_WORK INSTRUCTIONS_
The reply should consist of the entire listing, word for word.
*** Opening PROVIDED DATA ***
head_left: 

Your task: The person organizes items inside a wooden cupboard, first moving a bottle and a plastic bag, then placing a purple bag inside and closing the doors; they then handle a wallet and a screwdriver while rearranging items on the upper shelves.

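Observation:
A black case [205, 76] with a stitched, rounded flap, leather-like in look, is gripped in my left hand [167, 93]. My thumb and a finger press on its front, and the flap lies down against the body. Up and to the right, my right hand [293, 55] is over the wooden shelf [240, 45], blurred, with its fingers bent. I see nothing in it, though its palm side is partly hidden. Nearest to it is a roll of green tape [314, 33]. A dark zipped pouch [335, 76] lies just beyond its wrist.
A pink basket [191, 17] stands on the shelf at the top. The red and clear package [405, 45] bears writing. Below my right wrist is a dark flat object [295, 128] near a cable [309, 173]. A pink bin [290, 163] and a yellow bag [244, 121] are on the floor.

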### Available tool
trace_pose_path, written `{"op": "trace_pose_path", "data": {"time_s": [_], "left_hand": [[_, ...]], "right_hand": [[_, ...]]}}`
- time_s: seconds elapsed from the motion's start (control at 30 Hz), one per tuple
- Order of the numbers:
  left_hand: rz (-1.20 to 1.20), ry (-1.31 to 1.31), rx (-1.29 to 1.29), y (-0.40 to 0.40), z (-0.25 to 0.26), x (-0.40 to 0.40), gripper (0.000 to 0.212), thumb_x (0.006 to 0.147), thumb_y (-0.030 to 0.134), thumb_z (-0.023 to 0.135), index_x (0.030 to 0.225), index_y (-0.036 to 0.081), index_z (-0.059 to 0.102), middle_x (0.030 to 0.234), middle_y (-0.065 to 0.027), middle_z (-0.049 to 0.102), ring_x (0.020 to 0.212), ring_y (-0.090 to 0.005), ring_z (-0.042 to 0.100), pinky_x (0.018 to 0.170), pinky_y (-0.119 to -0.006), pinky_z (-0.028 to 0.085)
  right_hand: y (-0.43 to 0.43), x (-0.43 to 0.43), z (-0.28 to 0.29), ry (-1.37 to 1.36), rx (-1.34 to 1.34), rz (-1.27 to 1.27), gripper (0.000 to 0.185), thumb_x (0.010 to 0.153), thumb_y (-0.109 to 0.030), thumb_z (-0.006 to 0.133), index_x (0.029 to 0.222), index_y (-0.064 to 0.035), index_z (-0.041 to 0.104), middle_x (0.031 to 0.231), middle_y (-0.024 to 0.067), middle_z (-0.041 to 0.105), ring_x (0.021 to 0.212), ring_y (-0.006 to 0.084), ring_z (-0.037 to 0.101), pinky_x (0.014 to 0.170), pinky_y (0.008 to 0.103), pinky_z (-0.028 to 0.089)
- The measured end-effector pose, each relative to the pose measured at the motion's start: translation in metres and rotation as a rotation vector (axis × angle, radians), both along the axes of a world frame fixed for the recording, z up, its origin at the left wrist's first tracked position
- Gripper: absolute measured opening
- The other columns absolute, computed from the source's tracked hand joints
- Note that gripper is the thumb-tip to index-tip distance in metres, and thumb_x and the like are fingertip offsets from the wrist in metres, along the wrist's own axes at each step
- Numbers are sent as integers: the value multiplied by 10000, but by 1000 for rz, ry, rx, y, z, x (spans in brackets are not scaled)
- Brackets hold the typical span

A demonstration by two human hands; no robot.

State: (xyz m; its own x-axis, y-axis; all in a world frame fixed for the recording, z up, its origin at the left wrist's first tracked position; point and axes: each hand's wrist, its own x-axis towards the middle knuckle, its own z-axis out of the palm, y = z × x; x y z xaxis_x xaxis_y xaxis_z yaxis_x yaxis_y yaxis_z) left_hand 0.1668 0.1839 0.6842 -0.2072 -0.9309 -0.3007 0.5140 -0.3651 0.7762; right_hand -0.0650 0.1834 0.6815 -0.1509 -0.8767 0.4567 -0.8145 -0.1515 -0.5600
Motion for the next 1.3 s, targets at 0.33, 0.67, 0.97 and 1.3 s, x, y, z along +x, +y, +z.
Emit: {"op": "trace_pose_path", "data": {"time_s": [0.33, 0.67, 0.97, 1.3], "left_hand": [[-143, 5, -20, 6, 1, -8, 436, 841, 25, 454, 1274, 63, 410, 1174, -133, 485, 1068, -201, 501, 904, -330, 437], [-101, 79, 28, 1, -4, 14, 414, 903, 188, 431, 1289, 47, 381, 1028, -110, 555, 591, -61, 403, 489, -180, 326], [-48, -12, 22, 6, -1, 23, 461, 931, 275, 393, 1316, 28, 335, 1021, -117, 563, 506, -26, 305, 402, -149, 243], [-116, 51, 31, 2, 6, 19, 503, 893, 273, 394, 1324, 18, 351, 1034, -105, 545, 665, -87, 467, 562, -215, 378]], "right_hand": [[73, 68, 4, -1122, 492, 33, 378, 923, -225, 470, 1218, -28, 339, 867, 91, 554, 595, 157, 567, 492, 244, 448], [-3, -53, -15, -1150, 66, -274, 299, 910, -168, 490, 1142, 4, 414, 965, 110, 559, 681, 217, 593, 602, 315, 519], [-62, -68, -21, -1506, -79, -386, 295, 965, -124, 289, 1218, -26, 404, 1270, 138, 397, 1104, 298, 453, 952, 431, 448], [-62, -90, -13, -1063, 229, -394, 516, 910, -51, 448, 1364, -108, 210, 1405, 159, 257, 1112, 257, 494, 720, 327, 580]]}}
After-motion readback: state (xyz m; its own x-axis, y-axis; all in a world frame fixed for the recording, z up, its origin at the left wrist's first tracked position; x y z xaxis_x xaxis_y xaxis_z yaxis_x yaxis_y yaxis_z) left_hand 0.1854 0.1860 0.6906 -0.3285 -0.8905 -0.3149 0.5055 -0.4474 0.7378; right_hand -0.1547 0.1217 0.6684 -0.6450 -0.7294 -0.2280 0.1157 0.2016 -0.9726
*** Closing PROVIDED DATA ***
_TASK RESPONSE_
head_left: 

Your task: The person organizes items inside a wooden cupboard, first moving a bottle and a plastic bag, then placing a purple bag inside and closing the doors; they then handle a wallet and a screwdriver while rearranging items on the upper shelves.

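Observation:
A black case [205, 76] with a stitched, rounded flap, leather-like in look, is gripped in my left hand [167, 93]. My thumb and a finger press on its front, and the flap lies down against the body. Up and to the right, my right hand [293, 55] is over the wooden shelf [240, 45], blurred, with its fingers bent. I see nothing in it, though its palm side is partly hidden. Nearest to it is a roll of green tape [314, 33]. A dark zipped pouch [335, 76] lies just beyond its wrist.
A pink basket [191, 17] stands on the shelf at the top. The red and clear package [405, 45] bears writing. Below my right wrist is a dark flat object [295, 128] near a cable [309, 173]. A pink bin [290, 163] and a yellow bag [244, 121] are on the floor.
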
### Available tool
trace_pose_path, written `{"op": "trace_pose_path", "data": {"time_s": [_], "left_hand": [[_, ...]], "right_hand": [[_, ...]]}}`
- time_s: seconds elapsed from the motion's start (control at 30 Hz), one per tuple
- Order of the numbers:
  left_hand: rz (-1.20 to 1.20), ry (-1.31 to 1.31), rx (-1.29 to 1.29), y (-0.40 to 0.40), z (-0.25 to 0.26), x (-0.40 to 0.40), gripper (0.000 to 0.212), thumb_x (0.006 to 0.147), thumb_y (-0.030 to 0.134), thumb_z (-0.023 to 0.135), index_x (0.030 to 0.225), index_y (-0.036 to 0.081), index_z (-0.059 to 0.102), middle_x (0.030 to 0.234), middle_y (-0.065 to 0.027), middle_z (-0.049 to 0.102), ring_x (0.020 to 0.212), ring_y (-0.090 to 0.005), ring_z (-0.042 to 0.100), pinky_x (0.018 to 0.170), pinky_y (-0.119 to -0.006), pinky_z (-0.028 to 0.085)
  right_hand: y (-0.43 to 0.43), x (-0.43 to 0.43), z (-0.28 to 0.29), ry (-1.37 to 1.36), rx (-1.34 to 1.34), rz (-1.27 to 1.27), gripper (0.000 to 0.185), thumb_x (0.010 to 0.153), thumb_y (-0.109 to 0.030), thumb_z (-0.006 to 0.133), index_x (0.029 to 0.222), index_y (-0.064 to 0.035), index_z (-0.041 to 0.104), middle_x (0.031 to 0.231), middle_y (-0.024 to 0.067), middle_z (-0.041 to 0.105), ring_x (0.021 to 0.212), ring_y (-0.006 to 0.084), ring_z (-0.037 to 0.101), pinky_x (0.014 to 0.170), pinky_y (0.008 to 0.103), pinky_z (-0.028 to 0.089)
- The measured end-effector pose, each relative to the pose measured at the motion's start: translation in metres and rotation as a rotation vector (axis × angle, radians), both along the axes of a world frame fixed for the recording, z up, its origin at the left wrist's first tracked position
- Gripper: absolute measured opening
- The other columns absolute, computed from the source's tracked hand joints
- Note that gripper is the thumb-tip to index-tip distance in metres, and thumb_x and the like are fingertip offsets from the wrist in metres, along the wrist's own axes at each step
- Numbers are sent as integers: the value multiplied by 10000, but by 1000 for rz, ry, rx, y, z, x (spans in brackets are not scaled)
- Brackets hold the typical span

A demonstration by two human hands; no robot.

State: (xyz m; its own x-axis, y-axis; all in a world frame fixed for the recording, z up, its origin at the left wrist's first tracked position; point and axes: each hand's wrist, its own x-axis towards the middle knuckle, its own z-axis out of the palm, y = z × x; x y z xaxis_x xaxis_y xaxis_z yaxis_x yaxis_y yaxis_z) left_hand 0.1668 0.1839 0.6842 -0.2072 -0.9309 -0.3007 0.5140 -0.3651 0.7762; right_hand -0.0650 0.1834 0.6815 -0.1509 -0.8767 0.4567 -0.8145 -0.1515 -0.5600
Motion for the next 1.3 s, targets at 0.33, 0.67, 0.97 and 1.3 s, x, y, z along +x, +y, +z.
Emit: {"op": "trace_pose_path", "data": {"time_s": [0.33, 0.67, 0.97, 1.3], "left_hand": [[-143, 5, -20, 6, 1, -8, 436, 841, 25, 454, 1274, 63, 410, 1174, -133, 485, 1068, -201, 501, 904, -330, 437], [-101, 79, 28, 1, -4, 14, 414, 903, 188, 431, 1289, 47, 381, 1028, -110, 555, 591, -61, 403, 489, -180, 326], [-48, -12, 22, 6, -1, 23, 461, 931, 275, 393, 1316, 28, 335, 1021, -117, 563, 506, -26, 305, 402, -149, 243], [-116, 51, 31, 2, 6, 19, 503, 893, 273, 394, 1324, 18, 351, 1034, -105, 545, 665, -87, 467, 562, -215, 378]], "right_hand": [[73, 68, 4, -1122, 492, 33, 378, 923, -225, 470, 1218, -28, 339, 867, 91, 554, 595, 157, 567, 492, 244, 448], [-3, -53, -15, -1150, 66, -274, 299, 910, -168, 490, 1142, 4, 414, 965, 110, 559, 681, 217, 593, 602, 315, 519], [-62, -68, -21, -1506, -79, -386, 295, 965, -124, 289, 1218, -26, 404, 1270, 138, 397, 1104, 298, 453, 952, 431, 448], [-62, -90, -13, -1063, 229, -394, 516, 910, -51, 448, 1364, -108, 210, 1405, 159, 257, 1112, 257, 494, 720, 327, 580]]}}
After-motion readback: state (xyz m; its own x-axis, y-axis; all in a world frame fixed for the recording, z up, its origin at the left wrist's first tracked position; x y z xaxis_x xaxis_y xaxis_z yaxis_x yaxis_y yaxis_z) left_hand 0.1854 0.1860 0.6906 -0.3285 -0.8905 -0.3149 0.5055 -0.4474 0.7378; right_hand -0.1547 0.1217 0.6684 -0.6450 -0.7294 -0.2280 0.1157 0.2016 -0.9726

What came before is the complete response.